Je voudrais commencer avec un petit blend pour nous ouvrir l’appétit, le White Walker de Johnnie Walker. Représentant le fléau qui guette Westeros en entier, le White Walker est un whisky qui, en plus d’être embouteillé à 41.7% d’alcool, doit en principe selon Johnnie Walker être servi glacé, à l’instar des viles créatures qu’il symbolise.

Comme le disait si bien Stannis Baratheon lui-même, quand la mélancolie le prenait:

Demons made of snow and ice and cold. The ancient enemy. The only enemy that matters.

Étant donné le thème de cet embouteillage et la recommandation de Diageo, j’ai décidé d’y goûter aussi, blasphème, sur glace.

Nez:
Crème anglaise et fruits rouges. Vanille et léger caoutchouc.
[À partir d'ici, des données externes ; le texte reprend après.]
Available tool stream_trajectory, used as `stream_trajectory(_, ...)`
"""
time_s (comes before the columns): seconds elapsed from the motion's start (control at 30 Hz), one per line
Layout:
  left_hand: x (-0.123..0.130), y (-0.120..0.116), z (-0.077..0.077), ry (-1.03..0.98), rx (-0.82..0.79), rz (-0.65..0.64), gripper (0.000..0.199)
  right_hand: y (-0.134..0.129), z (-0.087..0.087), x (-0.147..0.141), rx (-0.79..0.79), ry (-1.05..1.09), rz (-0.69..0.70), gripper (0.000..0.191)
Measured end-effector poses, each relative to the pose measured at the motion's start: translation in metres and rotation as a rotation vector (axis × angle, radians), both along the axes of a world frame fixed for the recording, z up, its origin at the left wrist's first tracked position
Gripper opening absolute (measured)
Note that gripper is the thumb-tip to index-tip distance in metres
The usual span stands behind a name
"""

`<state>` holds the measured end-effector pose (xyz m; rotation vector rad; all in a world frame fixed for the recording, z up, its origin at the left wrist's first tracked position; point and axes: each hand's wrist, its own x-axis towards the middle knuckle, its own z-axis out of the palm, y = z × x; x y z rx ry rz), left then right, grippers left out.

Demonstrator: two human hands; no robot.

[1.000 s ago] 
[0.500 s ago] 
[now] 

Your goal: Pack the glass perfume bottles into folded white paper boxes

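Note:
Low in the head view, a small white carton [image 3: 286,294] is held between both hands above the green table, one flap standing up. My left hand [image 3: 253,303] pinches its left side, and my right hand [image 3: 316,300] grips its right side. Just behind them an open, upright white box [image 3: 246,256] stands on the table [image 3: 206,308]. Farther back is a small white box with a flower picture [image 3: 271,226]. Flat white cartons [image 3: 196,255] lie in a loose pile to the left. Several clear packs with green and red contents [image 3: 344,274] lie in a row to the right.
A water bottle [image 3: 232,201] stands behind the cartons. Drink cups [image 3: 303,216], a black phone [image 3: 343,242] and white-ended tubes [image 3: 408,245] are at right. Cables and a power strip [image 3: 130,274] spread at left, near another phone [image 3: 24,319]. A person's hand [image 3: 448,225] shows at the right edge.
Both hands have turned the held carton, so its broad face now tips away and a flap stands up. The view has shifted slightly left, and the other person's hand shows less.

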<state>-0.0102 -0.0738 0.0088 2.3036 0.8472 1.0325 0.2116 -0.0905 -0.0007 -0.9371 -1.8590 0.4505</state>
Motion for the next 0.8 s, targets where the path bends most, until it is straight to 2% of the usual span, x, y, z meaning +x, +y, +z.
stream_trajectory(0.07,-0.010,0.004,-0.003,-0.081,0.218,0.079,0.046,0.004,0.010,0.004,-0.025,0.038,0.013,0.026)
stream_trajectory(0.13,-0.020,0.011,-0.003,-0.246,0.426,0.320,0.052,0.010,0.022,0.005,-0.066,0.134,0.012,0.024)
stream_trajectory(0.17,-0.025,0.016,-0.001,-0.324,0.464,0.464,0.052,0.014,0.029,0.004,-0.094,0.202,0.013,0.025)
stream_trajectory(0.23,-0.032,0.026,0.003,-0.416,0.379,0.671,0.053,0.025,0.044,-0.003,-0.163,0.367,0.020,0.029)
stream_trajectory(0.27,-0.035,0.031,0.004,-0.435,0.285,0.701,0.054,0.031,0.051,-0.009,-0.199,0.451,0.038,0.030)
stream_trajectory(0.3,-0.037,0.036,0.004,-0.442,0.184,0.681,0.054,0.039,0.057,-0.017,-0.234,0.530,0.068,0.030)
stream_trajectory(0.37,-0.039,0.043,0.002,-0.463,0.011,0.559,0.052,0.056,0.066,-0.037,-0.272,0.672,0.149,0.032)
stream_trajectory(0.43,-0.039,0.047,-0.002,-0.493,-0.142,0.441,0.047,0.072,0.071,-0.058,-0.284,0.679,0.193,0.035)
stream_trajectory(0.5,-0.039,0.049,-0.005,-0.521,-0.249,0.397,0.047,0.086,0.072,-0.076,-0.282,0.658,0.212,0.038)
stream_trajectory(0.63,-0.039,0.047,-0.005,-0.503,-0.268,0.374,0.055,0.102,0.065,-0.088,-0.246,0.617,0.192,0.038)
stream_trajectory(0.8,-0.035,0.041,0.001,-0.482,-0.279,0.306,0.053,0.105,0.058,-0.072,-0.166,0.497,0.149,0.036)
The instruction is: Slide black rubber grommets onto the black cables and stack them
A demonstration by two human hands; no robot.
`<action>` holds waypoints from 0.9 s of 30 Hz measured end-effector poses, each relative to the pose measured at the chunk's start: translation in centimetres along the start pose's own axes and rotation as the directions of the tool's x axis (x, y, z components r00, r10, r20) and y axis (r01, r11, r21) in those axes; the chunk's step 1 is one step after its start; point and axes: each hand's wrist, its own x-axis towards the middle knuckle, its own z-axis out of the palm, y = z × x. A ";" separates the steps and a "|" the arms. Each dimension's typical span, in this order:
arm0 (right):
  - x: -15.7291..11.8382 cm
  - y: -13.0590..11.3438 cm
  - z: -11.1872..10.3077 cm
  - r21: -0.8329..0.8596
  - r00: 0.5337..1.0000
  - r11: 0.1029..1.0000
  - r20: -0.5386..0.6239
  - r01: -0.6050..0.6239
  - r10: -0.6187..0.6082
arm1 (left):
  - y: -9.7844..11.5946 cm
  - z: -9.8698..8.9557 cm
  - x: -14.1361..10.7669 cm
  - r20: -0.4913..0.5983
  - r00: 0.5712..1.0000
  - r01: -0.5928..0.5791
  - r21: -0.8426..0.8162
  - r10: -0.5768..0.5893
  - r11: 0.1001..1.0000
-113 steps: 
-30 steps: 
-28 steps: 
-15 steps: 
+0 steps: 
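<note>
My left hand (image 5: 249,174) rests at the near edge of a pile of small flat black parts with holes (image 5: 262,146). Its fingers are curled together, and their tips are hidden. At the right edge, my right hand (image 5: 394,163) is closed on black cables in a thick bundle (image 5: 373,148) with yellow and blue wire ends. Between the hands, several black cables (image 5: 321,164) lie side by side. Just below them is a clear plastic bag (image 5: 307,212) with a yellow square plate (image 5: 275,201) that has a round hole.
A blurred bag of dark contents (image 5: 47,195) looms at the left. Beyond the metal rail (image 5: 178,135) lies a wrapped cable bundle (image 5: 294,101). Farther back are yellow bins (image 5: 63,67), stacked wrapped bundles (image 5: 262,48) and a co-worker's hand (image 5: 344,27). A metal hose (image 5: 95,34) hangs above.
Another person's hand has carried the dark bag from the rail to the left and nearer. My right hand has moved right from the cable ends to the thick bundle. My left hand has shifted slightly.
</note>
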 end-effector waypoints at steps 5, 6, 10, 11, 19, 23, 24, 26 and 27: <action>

Rappelle le Red Label ou bien le Adventurer par moments. Caramel chauffé et acétone. Par la suite, le froid semble rendre certains arômes muets, pour ne garder que le caramel et les fruits.

Bouche:
Arrivée en bouche très timide, avec une des textures les plus décevantes. Par contre d’agréables saveurs sont au rendez-vous. Cannelle, vanille, caramel, fruits rouges et tout petit vent de tourbe. Ci ce n’était de ce dernier trait, on pourrait même croire à un canadian whisky. Je l’aime mieux au froid, les saveurs se développant tout doucement au fur et à mesure que le whisky se réchauffe en bouche.

Finale:
L’alcool et l’acétone sont les uniques notes qui demeurent au début, pour heureusement laisser place au chêne, aux épices et au caramel. Une fois pris froid ou sur glace, la basse température a tendance à tuer les mauvais traits du blend.

Équilibre:
Qui l’eut cru? Ce whisky doit effectivement se boire froid. Bon bin ma bouteille s’en va dans le congélateur. Dommage car c’est une belle bouteille à exposer, quoique son étiquette, comme certains jouets de notre enfance ou bien une canette de Coors Light, réagit de façon « cool » aux changements de température.